__What you have to do__.
From top to bottom, retype the data exactly, passing over any picture.

__Data below__.
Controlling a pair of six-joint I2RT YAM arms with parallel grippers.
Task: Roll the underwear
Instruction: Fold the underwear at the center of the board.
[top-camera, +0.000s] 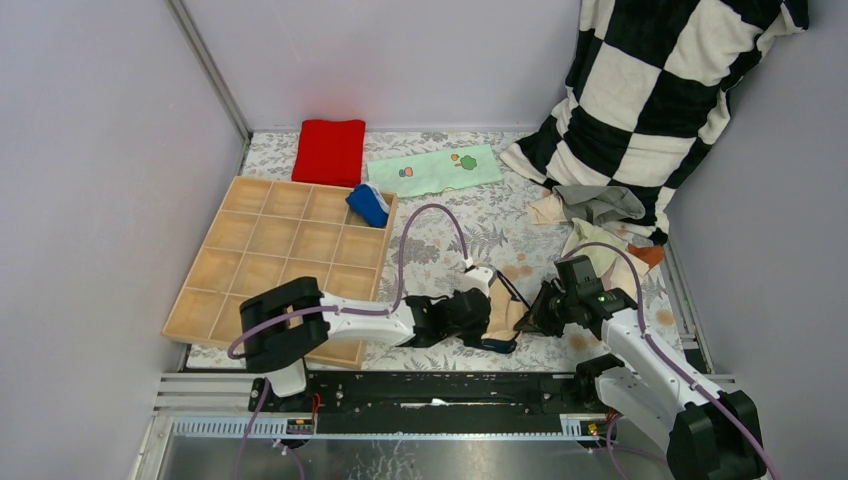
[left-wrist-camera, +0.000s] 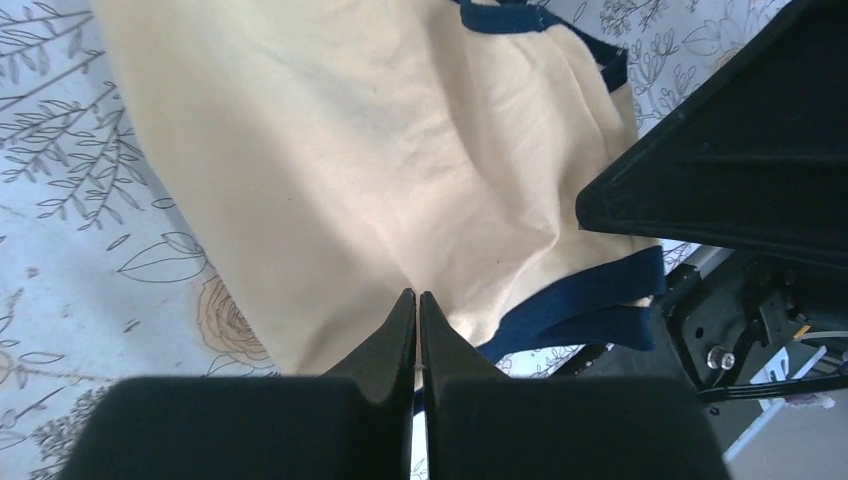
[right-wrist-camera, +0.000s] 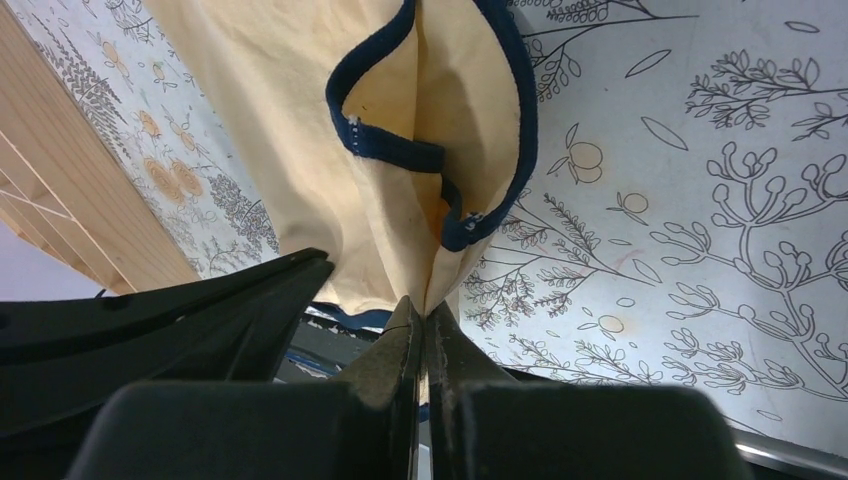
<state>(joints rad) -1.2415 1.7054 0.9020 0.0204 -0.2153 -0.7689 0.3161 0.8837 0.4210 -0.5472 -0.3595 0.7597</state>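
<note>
A tan pair of underwear with dark blue trim lies on the flowered cloth near the table's front edge, between my two grippers. My left gripper comes at it from the left. Its jaws are shut, pinching the near edge of the tan fabric, and creases run out from the tips. From the right, my right gripper is shut on a fold of the same underwear, with cloth squeezed between the tips. A blue striped roll sits in a tray compartment.
A wooden grid tray lies at the left. A red folded cloth and a mint printed cloth lie at the back. More garments are heaped at the right below a black-and-white checked cushion.
</note>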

__Response below__.
Controlling a pair of six-joint I2RT YAM arms with parallel grippers.
Task: Roll the underwear
Instruction: Fold the underwear at the center of the board.
[top-camera, +0.000s] 
[left-wrist-camera, +0.000s] 
[right-wrist-camera, +0.000s] 
<state>(joints rad) -1.2415 1.7054 0.9020 0.0204 -0.2153 -0.7689 0.3161 0.8837 0.4210 -0.5472 -0.3595 0.7597</state>
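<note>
A tan pair of underwear with dark blue trim lies on the flowered cloth near the table's front edge, between my two grippers. My left gripper comes at it from the left. Its jaws are shut, pinching the near edge of the tan fabric, and creases run out from the tips. From the right, my right gripper is shut on a fold of the same underwear, with cloth squeezed between the tips. A blue striped roll sits in a tray compartment.
A wooden grid tray lies at the left. A red folded cloth and a mint printed cloth lie at the back. More garments are heaped at the right below a black-and-white checked cushion.
</note>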

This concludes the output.